▶ DATASET RECORDS

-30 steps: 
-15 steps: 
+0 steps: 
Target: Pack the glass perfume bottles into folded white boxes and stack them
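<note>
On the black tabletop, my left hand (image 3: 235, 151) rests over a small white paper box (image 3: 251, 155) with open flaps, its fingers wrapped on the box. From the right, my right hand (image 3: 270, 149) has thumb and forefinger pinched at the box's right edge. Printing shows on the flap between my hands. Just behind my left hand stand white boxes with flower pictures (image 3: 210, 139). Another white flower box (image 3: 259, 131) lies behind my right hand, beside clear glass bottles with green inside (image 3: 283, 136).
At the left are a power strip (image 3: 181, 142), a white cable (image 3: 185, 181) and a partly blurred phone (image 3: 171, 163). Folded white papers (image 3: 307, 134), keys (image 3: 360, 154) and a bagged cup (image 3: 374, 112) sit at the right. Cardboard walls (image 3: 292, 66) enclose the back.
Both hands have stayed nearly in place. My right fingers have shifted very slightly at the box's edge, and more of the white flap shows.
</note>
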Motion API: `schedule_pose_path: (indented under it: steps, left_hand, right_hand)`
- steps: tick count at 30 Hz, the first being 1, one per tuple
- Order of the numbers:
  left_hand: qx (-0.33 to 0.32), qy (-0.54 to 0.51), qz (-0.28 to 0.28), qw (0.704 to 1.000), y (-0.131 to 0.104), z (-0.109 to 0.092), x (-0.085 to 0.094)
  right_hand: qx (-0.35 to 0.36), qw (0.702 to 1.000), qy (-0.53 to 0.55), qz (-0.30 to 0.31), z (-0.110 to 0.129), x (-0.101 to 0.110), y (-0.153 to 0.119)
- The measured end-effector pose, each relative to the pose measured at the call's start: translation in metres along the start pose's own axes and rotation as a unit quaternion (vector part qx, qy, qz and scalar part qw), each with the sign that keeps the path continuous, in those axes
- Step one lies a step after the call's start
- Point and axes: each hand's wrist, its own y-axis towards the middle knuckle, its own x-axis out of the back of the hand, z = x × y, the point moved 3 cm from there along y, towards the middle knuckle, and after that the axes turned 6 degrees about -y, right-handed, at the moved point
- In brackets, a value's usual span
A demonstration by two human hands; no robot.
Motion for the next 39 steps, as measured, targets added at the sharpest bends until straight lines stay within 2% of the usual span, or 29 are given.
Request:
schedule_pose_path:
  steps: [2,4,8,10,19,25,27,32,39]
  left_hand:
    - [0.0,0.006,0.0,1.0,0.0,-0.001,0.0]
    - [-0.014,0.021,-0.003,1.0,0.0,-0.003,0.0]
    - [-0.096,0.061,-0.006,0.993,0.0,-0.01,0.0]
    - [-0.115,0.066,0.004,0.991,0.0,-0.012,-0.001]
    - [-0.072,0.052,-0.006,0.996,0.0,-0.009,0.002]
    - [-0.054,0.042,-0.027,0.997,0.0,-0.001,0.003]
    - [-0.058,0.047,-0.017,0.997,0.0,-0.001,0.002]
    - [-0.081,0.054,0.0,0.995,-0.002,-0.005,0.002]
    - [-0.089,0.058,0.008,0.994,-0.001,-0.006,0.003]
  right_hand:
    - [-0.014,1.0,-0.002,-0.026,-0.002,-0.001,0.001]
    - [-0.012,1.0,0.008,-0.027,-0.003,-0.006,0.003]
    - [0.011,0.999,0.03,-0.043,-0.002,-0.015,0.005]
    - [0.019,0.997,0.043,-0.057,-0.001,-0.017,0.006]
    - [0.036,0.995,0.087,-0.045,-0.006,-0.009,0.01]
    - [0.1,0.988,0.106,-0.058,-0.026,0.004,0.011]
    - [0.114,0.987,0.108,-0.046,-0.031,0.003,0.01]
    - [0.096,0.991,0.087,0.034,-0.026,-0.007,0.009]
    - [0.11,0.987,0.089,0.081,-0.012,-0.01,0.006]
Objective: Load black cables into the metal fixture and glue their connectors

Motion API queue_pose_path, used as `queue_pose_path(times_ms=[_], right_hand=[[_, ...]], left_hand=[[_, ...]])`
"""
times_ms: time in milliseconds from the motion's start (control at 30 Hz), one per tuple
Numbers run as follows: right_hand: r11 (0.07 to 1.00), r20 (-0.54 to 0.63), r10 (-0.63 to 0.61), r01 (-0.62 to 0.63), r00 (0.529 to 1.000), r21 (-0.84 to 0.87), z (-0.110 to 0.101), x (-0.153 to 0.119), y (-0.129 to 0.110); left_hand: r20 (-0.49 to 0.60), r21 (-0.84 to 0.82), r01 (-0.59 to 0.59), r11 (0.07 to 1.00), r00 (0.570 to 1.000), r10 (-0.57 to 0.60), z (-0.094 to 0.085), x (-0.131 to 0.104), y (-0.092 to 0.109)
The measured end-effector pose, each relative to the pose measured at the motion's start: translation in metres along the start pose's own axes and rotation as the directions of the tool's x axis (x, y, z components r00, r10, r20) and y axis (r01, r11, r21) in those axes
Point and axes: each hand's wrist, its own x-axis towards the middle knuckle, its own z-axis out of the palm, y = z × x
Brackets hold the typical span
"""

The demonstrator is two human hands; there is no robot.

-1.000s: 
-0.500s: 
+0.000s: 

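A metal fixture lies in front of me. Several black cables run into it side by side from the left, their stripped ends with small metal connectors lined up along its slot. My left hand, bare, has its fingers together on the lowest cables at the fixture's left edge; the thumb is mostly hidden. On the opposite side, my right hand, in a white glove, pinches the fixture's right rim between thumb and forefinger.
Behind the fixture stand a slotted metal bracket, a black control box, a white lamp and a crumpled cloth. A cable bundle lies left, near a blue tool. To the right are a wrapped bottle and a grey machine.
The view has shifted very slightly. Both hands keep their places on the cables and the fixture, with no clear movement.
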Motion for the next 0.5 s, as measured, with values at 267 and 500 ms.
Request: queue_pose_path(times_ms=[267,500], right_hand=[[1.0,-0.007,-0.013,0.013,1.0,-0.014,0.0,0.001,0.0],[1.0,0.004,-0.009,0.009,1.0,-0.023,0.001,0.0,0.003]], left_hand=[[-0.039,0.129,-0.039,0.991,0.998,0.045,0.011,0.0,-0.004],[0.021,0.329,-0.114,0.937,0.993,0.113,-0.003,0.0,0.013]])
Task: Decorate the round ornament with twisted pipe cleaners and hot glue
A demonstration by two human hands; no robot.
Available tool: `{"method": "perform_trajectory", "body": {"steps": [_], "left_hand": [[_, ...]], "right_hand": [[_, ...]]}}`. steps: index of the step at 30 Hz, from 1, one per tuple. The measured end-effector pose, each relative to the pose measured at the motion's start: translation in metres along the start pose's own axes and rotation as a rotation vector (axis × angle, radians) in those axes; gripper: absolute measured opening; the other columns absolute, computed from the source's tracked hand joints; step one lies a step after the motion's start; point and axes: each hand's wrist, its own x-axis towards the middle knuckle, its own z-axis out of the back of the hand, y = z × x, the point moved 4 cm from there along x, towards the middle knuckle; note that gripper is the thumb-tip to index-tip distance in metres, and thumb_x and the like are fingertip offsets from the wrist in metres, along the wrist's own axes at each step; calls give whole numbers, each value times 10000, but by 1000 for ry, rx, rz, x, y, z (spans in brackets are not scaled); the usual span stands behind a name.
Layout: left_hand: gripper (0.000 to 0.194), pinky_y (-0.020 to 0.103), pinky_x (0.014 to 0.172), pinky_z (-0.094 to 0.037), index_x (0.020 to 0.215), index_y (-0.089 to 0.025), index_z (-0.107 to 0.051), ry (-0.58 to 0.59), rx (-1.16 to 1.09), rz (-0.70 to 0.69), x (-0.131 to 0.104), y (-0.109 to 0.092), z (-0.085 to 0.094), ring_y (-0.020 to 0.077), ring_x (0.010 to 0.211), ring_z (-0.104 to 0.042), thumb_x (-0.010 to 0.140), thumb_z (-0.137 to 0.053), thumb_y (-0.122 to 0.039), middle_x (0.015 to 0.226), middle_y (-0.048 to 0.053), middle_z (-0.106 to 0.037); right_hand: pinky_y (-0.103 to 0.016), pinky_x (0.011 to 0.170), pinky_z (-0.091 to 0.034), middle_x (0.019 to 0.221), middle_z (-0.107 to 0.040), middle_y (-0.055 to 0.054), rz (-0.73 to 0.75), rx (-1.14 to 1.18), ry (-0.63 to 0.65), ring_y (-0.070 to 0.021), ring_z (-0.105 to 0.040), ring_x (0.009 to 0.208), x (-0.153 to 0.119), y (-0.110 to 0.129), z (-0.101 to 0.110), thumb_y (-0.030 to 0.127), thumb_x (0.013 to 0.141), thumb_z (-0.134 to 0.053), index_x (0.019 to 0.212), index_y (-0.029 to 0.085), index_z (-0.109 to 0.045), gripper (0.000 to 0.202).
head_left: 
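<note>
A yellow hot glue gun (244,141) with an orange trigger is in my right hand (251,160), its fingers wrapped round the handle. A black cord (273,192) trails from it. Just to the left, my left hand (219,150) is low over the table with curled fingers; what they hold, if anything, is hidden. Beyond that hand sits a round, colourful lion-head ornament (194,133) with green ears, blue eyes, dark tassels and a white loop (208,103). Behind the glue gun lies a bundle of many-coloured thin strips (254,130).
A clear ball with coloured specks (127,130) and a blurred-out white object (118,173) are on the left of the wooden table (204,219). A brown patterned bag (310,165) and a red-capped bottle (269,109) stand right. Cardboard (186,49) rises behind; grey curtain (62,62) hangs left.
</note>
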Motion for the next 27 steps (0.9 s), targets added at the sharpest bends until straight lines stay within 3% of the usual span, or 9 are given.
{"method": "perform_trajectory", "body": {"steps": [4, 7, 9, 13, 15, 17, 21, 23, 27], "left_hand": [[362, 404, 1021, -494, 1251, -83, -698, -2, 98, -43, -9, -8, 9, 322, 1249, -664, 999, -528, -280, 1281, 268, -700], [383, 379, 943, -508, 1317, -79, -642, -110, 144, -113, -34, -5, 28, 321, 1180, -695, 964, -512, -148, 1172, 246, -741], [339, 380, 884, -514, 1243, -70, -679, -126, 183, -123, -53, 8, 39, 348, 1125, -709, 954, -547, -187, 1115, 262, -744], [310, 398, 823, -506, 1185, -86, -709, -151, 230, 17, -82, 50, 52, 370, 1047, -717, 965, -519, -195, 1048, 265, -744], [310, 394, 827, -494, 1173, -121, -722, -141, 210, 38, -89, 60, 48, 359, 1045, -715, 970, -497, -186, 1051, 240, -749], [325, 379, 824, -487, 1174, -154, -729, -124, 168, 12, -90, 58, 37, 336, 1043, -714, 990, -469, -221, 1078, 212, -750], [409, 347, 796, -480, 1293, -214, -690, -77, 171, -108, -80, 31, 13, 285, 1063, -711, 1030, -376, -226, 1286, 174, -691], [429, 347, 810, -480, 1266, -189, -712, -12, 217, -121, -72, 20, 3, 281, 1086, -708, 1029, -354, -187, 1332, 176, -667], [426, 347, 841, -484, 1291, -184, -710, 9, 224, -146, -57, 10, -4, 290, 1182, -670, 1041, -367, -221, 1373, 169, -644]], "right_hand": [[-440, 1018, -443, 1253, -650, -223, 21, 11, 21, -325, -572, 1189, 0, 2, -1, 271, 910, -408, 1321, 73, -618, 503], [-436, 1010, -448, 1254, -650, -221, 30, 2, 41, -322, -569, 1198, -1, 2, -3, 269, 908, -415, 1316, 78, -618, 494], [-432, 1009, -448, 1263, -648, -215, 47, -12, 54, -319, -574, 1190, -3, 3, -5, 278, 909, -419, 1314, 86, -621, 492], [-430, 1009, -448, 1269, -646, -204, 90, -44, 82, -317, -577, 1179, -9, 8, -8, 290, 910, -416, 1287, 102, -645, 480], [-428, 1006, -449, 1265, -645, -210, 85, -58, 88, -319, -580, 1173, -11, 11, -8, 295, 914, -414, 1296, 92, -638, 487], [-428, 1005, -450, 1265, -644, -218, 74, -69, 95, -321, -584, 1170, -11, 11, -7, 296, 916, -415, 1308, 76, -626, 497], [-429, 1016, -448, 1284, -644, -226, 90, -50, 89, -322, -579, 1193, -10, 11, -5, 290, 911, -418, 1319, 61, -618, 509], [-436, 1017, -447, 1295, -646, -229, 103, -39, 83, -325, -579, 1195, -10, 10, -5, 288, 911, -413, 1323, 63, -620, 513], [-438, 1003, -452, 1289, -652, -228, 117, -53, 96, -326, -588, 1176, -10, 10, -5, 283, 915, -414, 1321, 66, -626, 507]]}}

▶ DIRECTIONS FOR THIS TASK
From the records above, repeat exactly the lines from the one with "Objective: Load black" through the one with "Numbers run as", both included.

▶ ANSWER TO THE EXERCISE
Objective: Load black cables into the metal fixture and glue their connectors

Motion API queue_pose_path, used as `queue_pose_path(times_ms=[_], right_hand=[[_, ...]], left_hand=[[_, ...]])`
"""
times_ms: time in milliseconds from the motion's start (control at 30 Hz), one per tuple
Numbers run as follows: right_hand: r11 (0.07 to 1.00), r20 (-0.54 to 0.63), r10 (-0.63 to 0.61), r01 (-0.62 to 0.63), r00 (0.529 to 1.000), r21 (-0.84 to 0.87), z (-0.110 to 0.101), x (-0.153 to 0.119), y (-0.129 to 0.110); left_hand: r20 (-0.49 to 0.60), r21 (-0.84 to 0.82), r01 (-0.59 to 0.59), r11 (0.07 to 1.00), r00 (0.570 to 1.000), r10 (-0.57 to 0.60), z (-0.094 to 0.085), x (-0.131 to 0.104), y (-0.092 to 0.109)

With that, the exercise is finished.